◆ **EXERCISE OBJECTIVE**
Drop the images; return everything else in the listing below exactly.
** Opening PROVIDED DATA block **
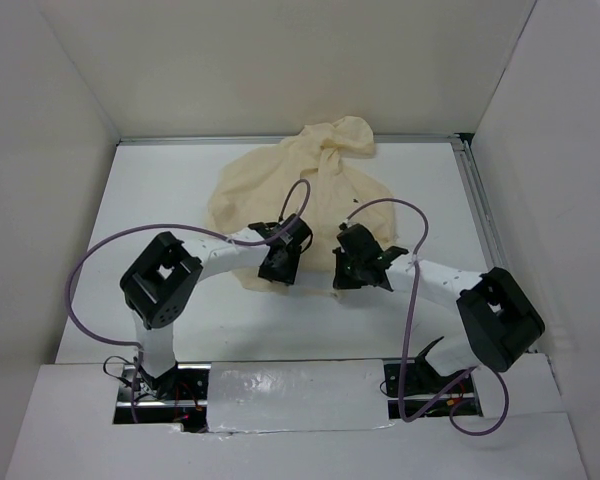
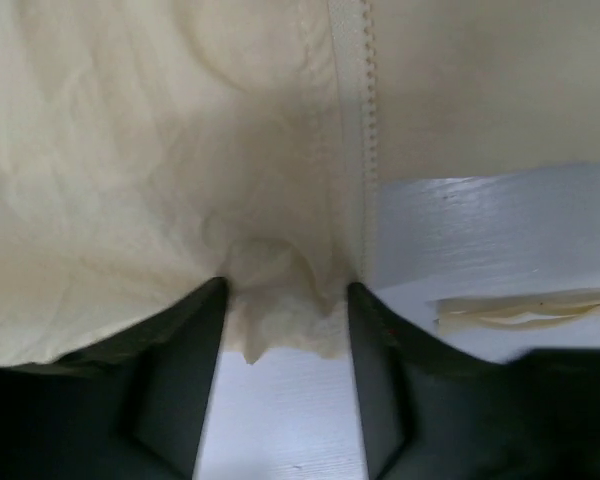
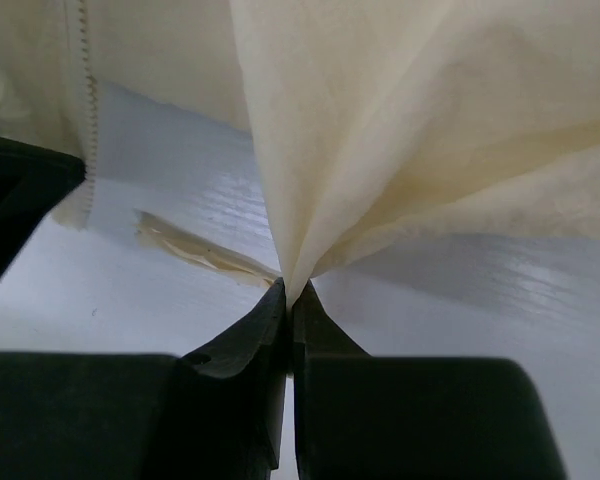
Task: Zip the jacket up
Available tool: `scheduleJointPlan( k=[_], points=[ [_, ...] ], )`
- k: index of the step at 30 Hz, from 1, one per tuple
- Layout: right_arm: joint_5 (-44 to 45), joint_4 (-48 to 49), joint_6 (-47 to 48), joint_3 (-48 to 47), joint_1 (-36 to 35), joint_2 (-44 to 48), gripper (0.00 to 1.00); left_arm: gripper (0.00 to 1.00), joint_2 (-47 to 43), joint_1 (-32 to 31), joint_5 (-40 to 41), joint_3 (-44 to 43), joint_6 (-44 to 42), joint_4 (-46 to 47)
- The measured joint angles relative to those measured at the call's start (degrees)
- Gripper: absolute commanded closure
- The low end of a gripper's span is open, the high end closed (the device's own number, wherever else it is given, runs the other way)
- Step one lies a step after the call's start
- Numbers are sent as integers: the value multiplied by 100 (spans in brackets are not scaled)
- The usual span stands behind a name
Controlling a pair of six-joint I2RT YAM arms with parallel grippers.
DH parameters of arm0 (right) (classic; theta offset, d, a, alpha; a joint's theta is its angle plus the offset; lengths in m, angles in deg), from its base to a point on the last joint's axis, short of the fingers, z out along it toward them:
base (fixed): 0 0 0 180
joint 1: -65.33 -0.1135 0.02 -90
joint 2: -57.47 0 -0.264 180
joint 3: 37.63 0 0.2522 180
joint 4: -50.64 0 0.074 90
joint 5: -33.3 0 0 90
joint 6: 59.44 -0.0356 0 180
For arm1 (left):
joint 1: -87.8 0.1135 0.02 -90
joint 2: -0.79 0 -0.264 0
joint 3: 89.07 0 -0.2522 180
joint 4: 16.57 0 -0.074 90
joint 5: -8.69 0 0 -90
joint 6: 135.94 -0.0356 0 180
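Observation:
The pale cream jacket (image 1: 290,185) lies crumpled on the white table, its hood bunched toward the back wall. My left gripper (image 1: 278,268) is at the jacket's near hem. In the left wrist view the jacket (image 2: 130,150) fills the top, and a puckered bit of its hem sits between the spread fingertips of that gripper (image 2: 285,290), beside a strip of zipper teeth (image 2: 365,100). My right gripper (image 1: 360,275) is just to the right. In its wrist view this gripper (image 3: 290,290) is shut on a pinched fold of the jacket (image 3: 430,120), which fans upward. No zipper pull shows.
White walls (image 1: 70,90) box in the table on three sides, with a metal rail (image 1: 480,210) along the right. A yellowish strip (image 3: 200,255) lies flat on the table between the grippers. Purple cables (image 1: 85,270) loop over both arms.

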Motion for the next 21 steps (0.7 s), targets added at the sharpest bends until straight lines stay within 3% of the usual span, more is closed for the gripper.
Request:
scheduleJointPlan(
  k=[2, 8, 9, 10, 21],
  points=[
    [52, 0, -39, 68, 28, 85, 93, 61, -9, -28, -63, 28, -13, 46],
    [96, 42, -166, 168, 223, 225, 97, 75, -267, 2, -398, 402, -63, 396],
    [96, 57, -188, 175, 251, 240, 98, 83, -297, 4, -505, 455, -61, 463],
    [96, 81, -195, 188, 271, 262, 100, 100, -310, 2, -601, 481, -46, 505],
    [-256, 428, -208, 433, 382, 782, 100, 100, -509, -13, -1239, 516, 9, 516]
  ],
)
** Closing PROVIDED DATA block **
◆ **OUTPUT OF THE EXERCISE**
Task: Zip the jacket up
Available tool: `scheduleJointPlan( k=[_], points=[ [_, ...] ], )`
- k: index of the step at 30 Hz, from 1, one per tuple
- Layout: right_arm: joint_5 (-44 to 45), joint_4 (-48 to 49), joint_6 (-47 to 48), joint_3 (-48 to 47), joint_1 (-36 to 35), joint_2 (-44 to 48), gripper (0.00 to 1.00); left_arm: gripper (0.00 to 1.00), joint_2 (-47 to 43), joint_1 (-32 to 31), joint_5 (-40 to 41), joint_3 (-44 to 43), joint_6 (-44 to 42), joint_4 (-46 to 47)
- The measured joint angles relative to those measured at the call's start (degrees)
- Gripper: absolute commanded closure
- The low end of a gripper's span is open, the high end closed (the device's own number, wherever else it is given, runs the other way)
- Step one lies a step after the call's start
- Numbers are sent as integers: the value multiplied by 100 (spans in brackets are not scaled)
- The usual span stands behind a name
Controlling a pair of six-joint I2RT YAM arms with parallel grippers.
DH parameters of arm0 (right) (classic; theta offset, d, a, alpha; a joint's theta is its angle plus the offset; lengths in m, angles in deg), from its base to a point on the last joint's axis, short of the fingers, z out along it toward them:
base (fixed): 0 0 0 180
joint 1: -65.33 -0.1135 0.02 -90
joint 2: -57.47 0 -0.264 180
joint 3: 37.63 0 0.2522 180
joint 4: -50.64 0 0.074 90
joint 5: -33.3 0 0 90
joint 6: 59.44 -0.0356 0 180
For arm1 (left):
joint 1: -87.8 0.1135 0.02 -90
joint 2: -0.79 0 -0.264 0
joint 3: 89.07 0 -0.2522 180
joint 4: 16.57 0 -0.074 90
joint 5: -8.69 0 0 -90
joint 6: 135.94 -0.0356 0 180
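Observation:
The pale cream jacket (image 1: 290,185) lies crumpled on the white table, its hood bunched toward the back wall. My left gripper (image 1: 278,268) is at the jacket's near hem. In the left wrist view the jacket (image 2: 130,150) fills the top, and a puckered bit of its hem sits between the spread fingertips of that gripper (image 2: 285,290), beside a strip of zipper teeth (image 2: 365,100). My right gripper (image 1: 360,275) is just to the right. In its wrist view this gripper (image 3: 290,290) is shut on a pinched fold of the jacket (image 3: 430,120), which fans upward. No zipper pull shows.
White walls (image 1: 70,90) box in the table on three sides, with a metal rail (image 1: 480,210) along the right. A yellowish strip (image 3: 200,255) lies flat on the table between the grippers. Purple cables (image 1: 85,270) loop over both arms.
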
Motion for the next 21 steps (0.7 s), targets added at the sharpest bends until straight lines stay within 3% of the usual span, more is closed for the gripper.
Request:
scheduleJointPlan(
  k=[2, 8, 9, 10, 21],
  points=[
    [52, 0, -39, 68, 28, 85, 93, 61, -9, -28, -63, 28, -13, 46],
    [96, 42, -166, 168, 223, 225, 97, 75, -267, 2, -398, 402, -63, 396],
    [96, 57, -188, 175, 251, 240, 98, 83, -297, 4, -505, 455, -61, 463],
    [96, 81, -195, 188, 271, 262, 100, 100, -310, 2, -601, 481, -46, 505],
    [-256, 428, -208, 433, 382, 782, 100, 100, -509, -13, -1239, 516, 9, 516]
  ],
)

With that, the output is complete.